Parigi, Opéra Bastille, “L’Affare Makropoulos” di Leoš Janáček
LE STAR NON SONO FORSE IMMORTALI?
Per la prima volta nella storia dell’Opéra de Paris è andato in scena alla Bastille “L’Affare Makropoulos “, penultima opera, enigmatica e dura, del compositore ceco. L’opera, tratta dalla commedia di Karel Čapek, trascura le tematiche sociologiche dello scrittore per focalizzarsi intorno al dramma esistenziale della protagonista, una donna dal passato misterioso che interviene in un complicato caso legale.
Il tema è il fallimento del mito dell’eterna giovinezza, incarnato dalla cantante di successo Emilia Marty, che in 337 anni di vita ha avuto tante identità, rimanendo giovane e bella, ma interiormente devastata dal cinismo e dalla mancanza di sentimenti. L’effetto dell’elisir di lunga vita sta per svanire e la primadonna è pronta a tutto per poterne ritrovare la formula e rimanere immortale. Ma la morte è un fatto di natura e va accettato, il sogno umano dell’immortalità è infelice utopia perché è proprio nella sua brevità che la vita ha senso.
Il regista Krzystof Warlikowski ambienta la vicenda in una Hollywood anni ’50 - ben suggerita dalla scenografia patinata e dai costumi di Malgorzata Szczesniak - e trasforma la cantante lirica in una star del cinema, icona di eterna bellezza, condannata, nonostante il desiderio suscitato negli uomini, alla solitudine e alla tragedia.
Per sottolineare l’aspetto cinematografico la musica orchestrale, varia e incalzante, viene accompagnata da veloci proiezioni in bianco e nero: spezzoni di film, interviste, servizi di cronaca, che commentano la musica e anticipano le situazioni, fino a sovrapporsi a quanto avviene sul palcoscenico.
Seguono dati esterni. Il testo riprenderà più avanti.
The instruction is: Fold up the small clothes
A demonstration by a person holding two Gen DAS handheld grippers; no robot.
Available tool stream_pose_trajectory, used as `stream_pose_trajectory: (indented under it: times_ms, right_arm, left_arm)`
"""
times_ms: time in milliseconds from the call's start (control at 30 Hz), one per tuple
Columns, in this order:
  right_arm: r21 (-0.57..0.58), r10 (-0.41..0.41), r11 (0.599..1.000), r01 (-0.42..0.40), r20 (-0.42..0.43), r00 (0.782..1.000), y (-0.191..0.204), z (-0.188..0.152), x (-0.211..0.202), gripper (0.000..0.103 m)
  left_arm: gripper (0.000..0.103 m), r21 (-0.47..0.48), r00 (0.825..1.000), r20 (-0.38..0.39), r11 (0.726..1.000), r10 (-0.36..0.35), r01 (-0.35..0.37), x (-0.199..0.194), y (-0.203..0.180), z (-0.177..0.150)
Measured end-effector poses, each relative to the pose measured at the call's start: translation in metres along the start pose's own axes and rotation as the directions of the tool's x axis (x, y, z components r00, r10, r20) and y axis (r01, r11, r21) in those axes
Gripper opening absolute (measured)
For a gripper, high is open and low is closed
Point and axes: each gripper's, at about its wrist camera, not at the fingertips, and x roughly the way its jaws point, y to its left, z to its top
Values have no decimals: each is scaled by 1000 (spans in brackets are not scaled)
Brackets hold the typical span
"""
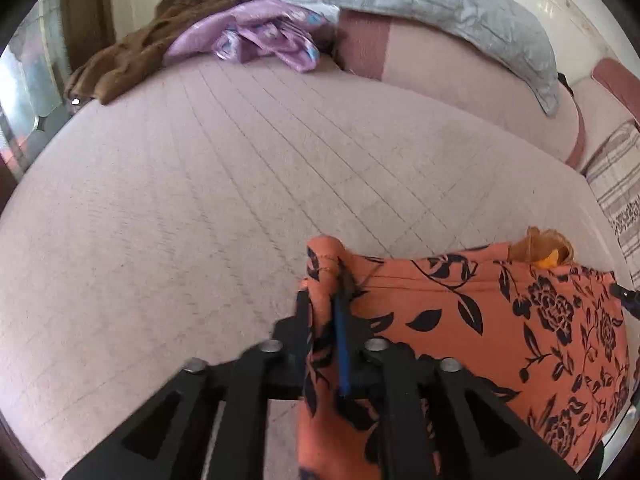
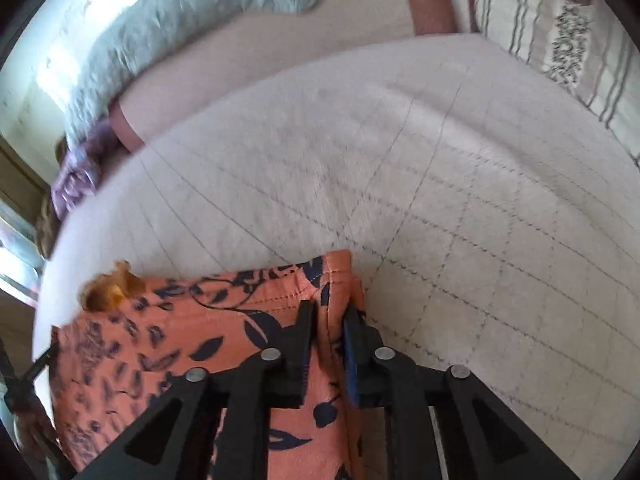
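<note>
both claws, left [image 1: 322, 300] and right [image 2: 329, 312], pinch the orange floral garment [image 1: 500, 320] taut.

Ahead of both grippers the quilted mattress surface [image 1: 224, 184] lies open. Obstacles stand only at the far edge: brown garment [image 1: 132, 52] and purple clothes [image 1: 256, 32] far left, grey pillow [image 1: 452, 12] far right, striped pillow [image 2: 560, 36] at the right.
</note>
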Motion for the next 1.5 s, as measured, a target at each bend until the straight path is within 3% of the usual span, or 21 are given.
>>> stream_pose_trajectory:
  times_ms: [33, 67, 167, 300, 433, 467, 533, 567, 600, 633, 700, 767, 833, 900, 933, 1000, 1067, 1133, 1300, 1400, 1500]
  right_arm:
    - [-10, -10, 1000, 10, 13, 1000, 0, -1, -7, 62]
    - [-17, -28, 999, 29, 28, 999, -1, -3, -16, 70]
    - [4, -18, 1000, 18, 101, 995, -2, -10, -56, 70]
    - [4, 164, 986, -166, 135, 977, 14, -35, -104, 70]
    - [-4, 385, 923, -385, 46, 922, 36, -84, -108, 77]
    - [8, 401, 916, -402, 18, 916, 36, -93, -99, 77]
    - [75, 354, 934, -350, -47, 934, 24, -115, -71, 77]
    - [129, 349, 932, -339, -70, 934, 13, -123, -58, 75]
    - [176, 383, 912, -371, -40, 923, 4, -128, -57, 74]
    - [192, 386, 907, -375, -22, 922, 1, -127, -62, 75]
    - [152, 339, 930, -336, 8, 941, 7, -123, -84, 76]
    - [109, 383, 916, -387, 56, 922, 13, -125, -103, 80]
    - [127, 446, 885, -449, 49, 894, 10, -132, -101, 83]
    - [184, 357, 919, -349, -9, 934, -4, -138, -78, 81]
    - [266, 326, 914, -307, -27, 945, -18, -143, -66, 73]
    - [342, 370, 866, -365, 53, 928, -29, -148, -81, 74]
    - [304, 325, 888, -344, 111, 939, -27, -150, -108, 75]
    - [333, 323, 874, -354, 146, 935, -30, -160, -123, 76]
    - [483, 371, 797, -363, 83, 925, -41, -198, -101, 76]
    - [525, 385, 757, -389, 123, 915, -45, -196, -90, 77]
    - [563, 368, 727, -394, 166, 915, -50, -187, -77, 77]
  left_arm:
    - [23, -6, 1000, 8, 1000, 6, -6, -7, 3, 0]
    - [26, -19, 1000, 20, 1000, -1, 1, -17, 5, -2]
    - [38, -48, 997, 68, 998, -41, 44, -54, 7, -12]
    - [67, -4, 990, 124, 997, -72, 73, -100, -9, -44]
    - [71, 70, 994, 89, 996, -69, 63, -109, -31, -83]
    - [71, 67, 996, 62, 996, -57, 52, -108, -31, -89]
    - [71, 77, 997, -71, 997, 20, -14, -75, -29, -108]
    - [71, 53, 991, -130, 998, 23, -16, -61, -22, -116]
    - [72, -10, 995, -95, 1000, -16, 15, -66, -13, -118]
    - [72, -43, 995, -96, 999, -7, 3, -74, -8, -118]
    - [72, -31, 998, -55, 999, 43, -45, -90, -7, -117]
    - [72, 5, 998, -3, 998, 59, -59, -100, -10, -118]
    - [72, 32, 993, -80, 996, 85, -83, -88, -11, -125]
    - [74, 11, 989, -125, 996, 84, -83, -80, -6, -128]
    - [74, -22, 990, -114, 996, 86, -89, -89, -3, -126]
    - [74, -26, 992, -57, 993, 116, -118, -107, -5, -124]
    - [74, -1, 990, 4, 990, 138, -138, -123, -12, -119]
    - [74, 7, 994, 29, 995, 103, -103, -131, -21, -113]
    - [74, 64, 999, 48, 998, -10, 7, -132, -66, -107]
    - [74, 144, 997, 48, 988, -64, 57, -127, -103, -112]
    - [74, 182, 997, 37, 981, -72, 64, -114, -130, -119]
Quando la protagonista entra in scena, catalizza gli sguardi: Marilyn dorata dal vestito plissettato alzato da un soffio di vento o femme fatale dai lunghi capelli rossi accoccolata sul palmo di un gigantesco King Kong che avanza sul palcoscenico. Ma il suo vero volto è quello di Gloria Swanson, la diva sul viale del tramonto, il cui viso segnato dal tempo e dal dolore viene proiettato a frammenti sulle pareti di un bagno pubblico in cui si svolge, in modo volutamente dissacrante, la scena dell’amore negato e svilito. Alla fine Emilia Marty, fragile e ubriaca, svelato il mistero e indossato il visone in un disperato tentativo di sfuggire al gelo della morte, s’inabissa nella piscina - ade hollywoodiana - mentre la giovane Kirsta, ammiratrice e potenziale replicante della primadonna, distrugge la formula e si addormenta rinunciando alla gloria e all’immortalità.
Emilia Marty , polo di attrazione a cui tutti convergono, è stata interpretata con grande intensità da Angela Denoke, che ha delineato un personaggio rassegnato e solo, divorato al suo interno, privilegiando l’aspetto doloroso e crepuscolare, anziché evidenziarne l’antipatia ed il cinismo. Ottima attrice, dal canto più lirico che drammatico, ha dato una buona prova vocale rivelando particolare attenzione al declamato e alla singola parola.
Buon attore, ma un po’ debole vocalmente, Charles Workman nel ruolo del passionale Albert Gregor. Ottimo e insinuante Vincent le Textier, barone Prus, arrogante e lascivo. Da segnalare Karine Deshayes, una Kirsta intensa e di bella voce. Ryland Davies nella parte di Hauk Sendorf, rende con giusta caratterizzazione e simpatia il vecchio innamorato demente. David Kuebler è Vitek, perfetto burocrate pigolante e vuoto. Per concludere Ales Briscein nella parte del fragile Janek e Paul Gay in quella dell’avvocato Kolenaty.
Il giovane ceco Tomas Hanus ha diretto l’orchestra dell’Opéra de Paris con intensità crescente, privilegiando sonorità forti e impetuose, non sempre sotto controllo, alternate a momenti di straniante asprezza. Ne è risultata una lettura varia e coinvolgente, di forte tensione, che è esplosa nel vorticoso e lancinante finale.
Una produzione riuscita e coerente che ha incontrato i favori di pubblico e critica.